En effet, dans les histoires sur fond de confessions qu’elle partage, la thématique la plus récurrente est liée à l’obscénité. Sur sa page, la confidence ne noie plus la douleur, elle l’alimente et devient un show dont se délectent des millions d’utilisateurs à travers le monde.
Conseillère pour certains, ou coach autoproclamée des couples en crise pour d’autres, elle est devenue, au fil des posts, une caisse de résonance des frustrations intimes et des scandales sexuels supposés.
Dans ses lives, on parle de tout, mais surtout de ce qui, jadis, restait enfermé dans la sphère de l’intime. Les disputes conjugales, les soupçons d’infidélité, les divorces, les frustrations sentimentales ou encore les secrets de couple sont publiés et commentés à tout-va.
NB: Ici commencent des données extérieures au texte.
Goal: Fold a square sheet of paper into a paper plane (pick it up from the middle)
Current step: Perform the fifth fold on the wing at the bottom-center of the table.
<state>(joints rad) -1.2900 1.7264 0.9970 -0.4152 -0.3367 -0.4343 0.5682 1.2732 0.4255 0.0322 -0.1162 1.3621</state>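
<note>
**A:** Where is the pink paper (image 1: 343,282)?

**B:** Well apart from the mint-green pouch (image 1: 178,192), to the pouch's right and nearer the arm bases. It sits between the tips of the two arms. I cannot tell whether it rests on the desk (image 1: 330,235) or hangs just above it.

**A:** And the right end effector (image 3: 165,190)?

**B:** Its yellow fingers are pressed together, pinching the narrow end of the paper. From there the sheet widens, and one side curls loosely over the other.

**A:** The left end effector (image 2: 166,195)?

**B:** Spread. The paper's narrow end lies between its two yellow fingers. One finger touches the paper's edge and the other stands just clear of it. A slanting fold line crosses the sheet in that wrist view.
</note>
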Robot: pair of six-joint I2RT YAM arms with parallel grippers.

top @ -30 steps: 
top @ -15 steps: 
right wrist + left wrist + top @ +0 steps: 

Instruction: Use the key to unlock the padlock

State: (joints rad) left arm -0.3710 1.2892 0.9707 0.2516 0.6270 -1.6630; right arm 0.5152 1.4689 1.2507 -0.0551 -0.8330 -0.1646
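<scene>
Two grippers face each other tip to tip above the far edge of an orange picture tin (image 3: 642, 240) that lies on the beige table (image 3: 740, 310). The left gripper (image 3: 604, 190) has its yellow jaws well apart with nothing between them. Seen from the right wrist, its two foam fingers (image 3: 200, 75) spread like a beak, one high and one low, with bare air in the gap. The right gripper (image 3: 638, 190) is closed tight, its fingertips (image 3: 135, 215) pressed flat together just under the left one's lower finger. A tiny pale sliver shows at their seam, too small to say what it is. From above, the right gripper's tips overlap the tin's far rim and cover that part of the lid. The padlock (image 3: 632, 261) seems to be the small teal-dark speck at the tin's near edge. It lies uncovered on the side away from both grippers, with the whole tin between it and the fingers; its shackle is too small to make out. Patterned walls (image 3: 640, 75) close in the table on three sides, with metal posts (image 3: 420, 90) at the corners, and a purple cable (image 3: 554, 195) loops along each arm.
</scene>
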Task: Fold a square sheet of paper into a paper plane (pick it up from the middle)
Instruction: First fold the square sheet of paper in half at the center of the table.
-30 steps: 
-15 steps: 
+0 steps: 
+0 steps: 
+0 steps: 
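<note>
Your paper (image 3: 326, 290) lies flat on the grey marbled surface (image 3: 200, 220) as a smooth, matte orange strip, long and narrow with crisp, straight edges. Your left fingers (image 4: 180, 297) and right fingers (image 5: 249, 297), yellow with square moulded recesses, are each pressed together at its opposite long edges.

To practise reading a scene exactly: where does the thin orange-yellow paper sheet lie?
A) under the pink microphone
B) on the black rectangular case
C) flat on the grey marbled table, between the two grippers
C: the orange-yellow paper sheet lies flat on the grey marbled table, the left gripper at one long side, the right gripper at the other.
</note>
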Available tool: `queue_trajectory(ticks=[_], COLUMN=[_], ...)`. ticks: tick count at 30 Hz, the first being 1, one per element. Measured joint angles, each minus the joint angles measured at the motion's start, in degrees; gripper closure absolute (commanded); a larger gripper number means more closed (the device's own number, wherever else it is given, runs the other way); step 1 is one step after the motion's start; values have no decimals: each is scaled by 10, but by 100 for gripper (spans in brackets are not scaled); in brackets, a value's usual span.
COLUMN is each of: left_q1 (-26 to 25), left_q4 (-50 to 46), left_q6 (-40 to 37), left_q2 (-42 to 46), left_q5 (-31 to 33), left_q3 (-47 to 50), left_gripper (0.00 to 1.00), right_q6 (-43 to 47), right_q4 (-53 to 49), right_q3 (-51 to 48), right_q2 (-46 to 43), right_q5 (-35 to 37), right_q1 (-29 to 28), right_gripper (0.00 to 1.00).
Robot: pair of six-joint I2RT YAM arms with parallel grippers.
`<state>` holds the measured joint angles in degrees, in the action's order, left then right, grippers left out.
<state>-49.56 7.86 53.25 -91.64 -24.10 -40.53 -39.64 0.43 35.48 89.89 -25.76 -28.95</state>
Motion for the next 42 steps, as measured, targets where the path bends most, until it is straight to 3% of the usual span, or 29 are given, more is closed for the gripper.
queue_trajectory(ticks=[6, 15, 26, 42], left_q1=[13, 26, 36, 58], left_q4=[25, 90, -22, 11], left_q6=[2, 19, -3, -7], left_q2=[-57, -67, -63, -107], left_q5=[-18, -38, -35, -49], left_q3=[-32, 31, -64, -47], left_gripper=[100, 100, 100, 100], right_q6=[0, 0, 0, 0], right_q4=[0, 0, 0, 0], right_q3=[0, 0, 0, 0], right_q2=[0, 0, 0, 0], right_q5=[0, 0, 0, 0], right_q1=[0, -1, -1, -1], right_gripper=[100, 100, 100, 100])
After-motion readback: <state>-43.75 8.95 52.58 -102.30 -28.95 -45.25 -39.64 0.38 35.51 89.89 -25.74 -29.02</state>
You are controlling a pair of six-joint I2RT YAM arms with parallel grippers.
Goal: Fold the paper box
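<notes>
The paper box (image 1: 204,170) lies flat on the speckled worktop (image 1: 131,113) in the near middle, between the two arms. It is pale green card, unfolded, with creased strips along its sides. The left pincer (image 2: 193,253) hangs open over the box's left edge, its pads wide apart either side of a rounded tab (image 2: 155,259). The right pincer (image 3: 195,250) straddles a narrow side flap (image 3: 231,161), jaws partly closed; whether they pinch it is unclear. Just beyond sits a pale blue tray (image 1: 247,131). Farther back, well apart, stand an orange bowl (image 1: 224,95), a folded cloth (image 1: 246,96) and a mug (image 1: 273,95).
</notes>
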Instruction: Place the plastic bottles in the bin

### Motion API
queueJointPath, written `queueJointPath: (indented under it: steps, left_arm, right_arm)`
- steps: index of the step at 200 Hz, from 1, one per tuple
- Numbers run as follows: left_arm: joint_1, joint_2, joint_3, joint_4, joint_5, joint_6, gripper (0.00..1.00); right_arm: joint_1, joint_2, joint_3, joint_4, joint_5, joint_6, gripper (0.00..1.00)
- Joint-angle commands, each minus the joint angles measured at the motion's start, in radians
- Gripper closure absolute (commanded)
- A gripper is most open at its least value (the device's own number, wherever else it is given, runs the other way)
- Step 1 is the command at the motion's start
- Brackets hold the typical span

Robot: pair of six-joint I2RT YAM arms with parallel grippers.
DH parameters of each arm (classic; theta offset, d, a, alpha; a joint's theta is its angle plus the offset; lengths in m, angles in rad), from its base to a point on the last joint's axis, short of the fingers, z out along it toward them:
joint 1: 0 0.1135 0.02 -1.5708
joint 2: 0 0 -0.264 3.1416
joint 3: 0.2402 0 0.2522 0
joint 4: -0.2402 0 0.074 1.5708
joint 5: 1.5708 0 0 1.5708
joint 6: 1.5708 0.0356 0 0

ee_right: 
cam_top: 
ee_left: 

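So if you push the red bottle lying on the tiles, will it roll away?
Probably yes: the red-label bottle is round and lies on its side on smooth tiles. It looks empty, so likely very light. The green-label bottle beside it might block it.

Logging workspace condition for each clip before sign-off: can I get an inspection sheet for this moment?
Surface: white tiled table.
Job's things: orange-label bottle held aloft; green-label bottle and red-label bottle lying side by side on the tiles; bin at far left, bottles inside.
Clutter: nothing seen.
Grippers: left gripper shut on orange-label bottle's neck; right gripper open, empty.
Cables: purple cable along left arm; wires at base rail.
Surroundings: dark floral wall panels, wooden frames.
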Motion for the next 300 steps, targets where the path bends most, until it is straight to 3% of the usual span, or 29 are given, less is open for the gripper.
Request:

Aujourd’hui, My Bestie s’est imposée comme un véritable phénomène numérique au Sénégal.
Des hommes se vantent de leurs performances sexuelles devant My Bestie ; de jeunes femmes racontent comment elles se sont fait une nouvelle virginité : des « cas » de plus en plus ahurissants.
Cependant, My Bestie sait tenir en haleine son public et entretenir le suspense, laissant planer les identités sans jamais les dévoiler. Il faut dire ce qu’il en est : les potins attirent et font vendre, et la créatrice sait en jouer pour maintenir l’attention de sa communauté. Sur TikTok ou même sur YouTube, elle est très suivie avec des potins de plus en plus croustillants, au grand bonheur des adeptes de l’indiscrétion.
Mais ces confessions mises à nu sur la place publique en disent long sur notre rapport à l’intimité. Aujourd’hui, avec les réseaux sociaux, le sutura (la discrétion) et le kersa (la pudeur), deux valeurs qui faisaient le charme de notre pays, semblent reléguées aux oubliettes, sacrifiées sur l’autel du buzz à tout prix. À l’ère du numérique, l’intimité est de plus en plus dévoyée avec des pages comme My Bestie. Et elle n’est pas la seule, car d’autres groupes spécialisés dans le « top cas » (suivi de potins) misent aussi sur les confidences, qui tournent majoritairement autour de l’intime.
Et pourtant, d’autres forums de discussion existent et permettent à certains d’extérioriser leurs douleurs ou même de trouver de l’aide. C’est le cas de « Femmes Chics » ou encore « Sama Dieukeur, Sama Xarite » (mon mari, ma moitié), qui permettent souvent à des femmes de discuter de leurs problèmes de fertilité, de couple, de vaginisme, et même, souvent, d’exposer leurs difficultés financières. S’ensuivent des conseils, des adresses de médecins, des appuis financiers, prouvant que les réseaux sociaux peuvent bel et bien se transformer en une chaîne de solidarité insoupçonnée.
En effet, loin d’être uniquement des vitrines d’exhibition, les plateformes digitales peuvent aussi devenir des espaces de soutien où sororité et fraternité se conjuguent harmonieusement. Tout dépend, au fond, de ce que l’on choisit d’y exposer… et de ce que l’on décide d’en faire.